During a PLANADVISER Practice Progress webinar last week, two industry experts sought to help retirement-focused advisers understand what financial wellness means for retirement plan participants, how it has evolved and where the industry is heading.
Retirement plan participants have had a tough year, with many experiencing rising inflation, portfolio value reductions and the effects of geopolitical uncertainty. While everyone’s participant base is different, John O’Brien, director of retirement plan consulting for Venture Visionary Partners, said that he hasn’t yet seen a “high stress point” when it comes to retirement planning.
Since 2008, most participants have received enough financial wellness education to understand that retirement planning vehicles are long-term investments, O’Brien said. But, he noted, it’s important to stay mindful of what circumstances are changing for participants so that they can stay aligned with their long-term goals.
Kelli Send, participant services senior vice president at Francis Investment Counsel, leads her firm’s MoneyAdvice@Work adviser team, which focuses on providing just about anything related to financial planning, she said.
“We are unique. I will say that we are the unicorn in the industry in two ways,” Send said. “A lot of financial wellness providers are not RIAs [registered investment advisers]. So therefore, they can do everything except they can’t start talking about investments. And to us we can do both because we have a large RIA that services as planned consultants and so we’re able to give specific investment advice even on outside investments.”
Send said the second reason they are unique is because they have intentionally avoided having any wealth management service. This allows them to service their clients with no hidden sales angles, which she said is important for both the firm and the participant.
The team covers the entire lifecycle of all financial planning topics, Send said, noting that financial planning isn’t only about investments.
“It is all of the financial planning elements, and it’s very much age-based,” Send said. “For the young’uns, we’re talking about emergency funds for the pre-retirees, we’re giving advice on Social Security.

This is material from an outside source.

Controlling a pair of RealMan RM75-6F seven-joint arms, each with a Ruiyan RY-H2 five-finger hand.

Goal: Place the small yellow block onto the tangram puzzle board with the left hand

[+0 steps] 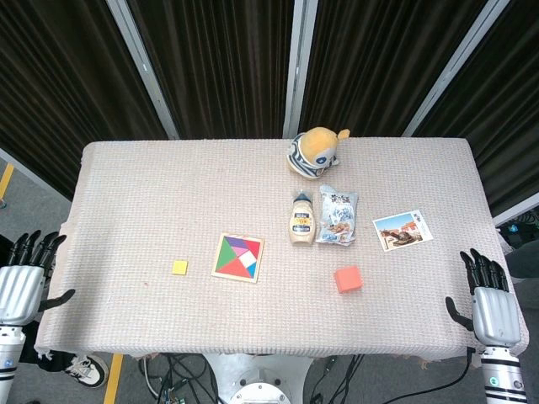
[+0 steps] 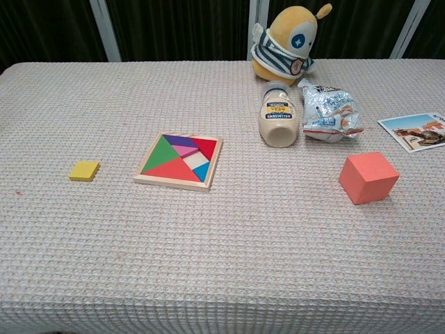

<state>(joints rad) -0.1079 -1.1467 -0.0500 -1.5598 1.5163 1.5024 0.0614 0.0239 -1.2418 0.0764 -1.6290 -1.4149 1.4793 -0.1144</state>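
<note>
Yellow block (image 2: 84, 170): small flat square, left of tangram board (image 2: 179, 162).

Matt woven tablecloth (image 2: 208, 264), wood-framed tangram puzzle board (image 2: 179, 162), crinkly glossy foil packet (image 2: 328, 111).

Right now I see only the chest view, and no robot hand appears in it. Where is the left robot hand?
Observer: The left robot hand is beyond the left edge of the table, well left of the small yellow block.
Operator: Does it hold something?
Observer: No, its fingers are apart and it holds nothing.
Operator: And the right one?
Observer: The right robot hand is off the near right corner, also holding nothing, fingers apart.
</note>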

We are currently expanding our offering to provide advice on will prep and things like that, as well as Medicare.”
Financial stability and emergency savings are both important, O’Brien said, but it may be best to make those savings harder to access and “not one or two clicks away.”
“They see it once a quarter, maybe, because that’s what’s going to enable them to see that traction,” O’Brien said. “It’s no different than 401(k) savings: starts small, but overtime gets bigger and bigger.”
His main concern for those using an employer sponsored emergency savings program is that they will divert savings away from their 401(k) plan and lose out on investment opportunities, O’Brien said.
“It’s going to be strictly transactional,” O’Brien said. “They’re going to be, for all intents and purposes, chopping off their nose to spite their face. You’re going to sacrifice your retirement savings and your long-term potential for an immediate need.”
Advisers should have conversations about service benefits available to their clients and then become the positive reinforcement, O’Brien said.
“They don’t need a special tool accompanying their retirement benefits. In order to get it, they just have to have the education, the backup, the support and then the knowledge,” O’Brien said. “I’m a big believer that if you can help others succeed, then you’re going to be successful yourself. There’s no need to leave it up to regulation or new products and features that the bureaucracy wants to put into place for us to do the right thing for participants.”